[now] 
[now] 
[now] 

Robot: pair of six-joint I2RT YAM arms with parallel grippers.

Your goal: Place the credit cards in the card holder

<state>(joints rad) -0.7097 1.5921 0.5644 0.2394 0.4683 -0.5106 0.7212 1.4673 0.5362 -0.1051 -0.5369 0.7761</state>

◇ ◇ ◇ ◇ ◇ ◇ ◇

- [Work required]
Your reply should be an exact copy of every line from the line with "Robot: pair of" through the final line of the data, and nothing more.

- [Answer for this exercise]
Robot: pair of six-joint I2RT YAM arms with parallel grippers.

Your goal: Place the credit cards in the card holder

<state>(joints rad) -0.7097 1.5921 0.5644 0.2394 0.4683 -0.5106 0.7212 1.4673 0.5362 -0.1051 -0.5369 0.7761</state>

That concludes the output.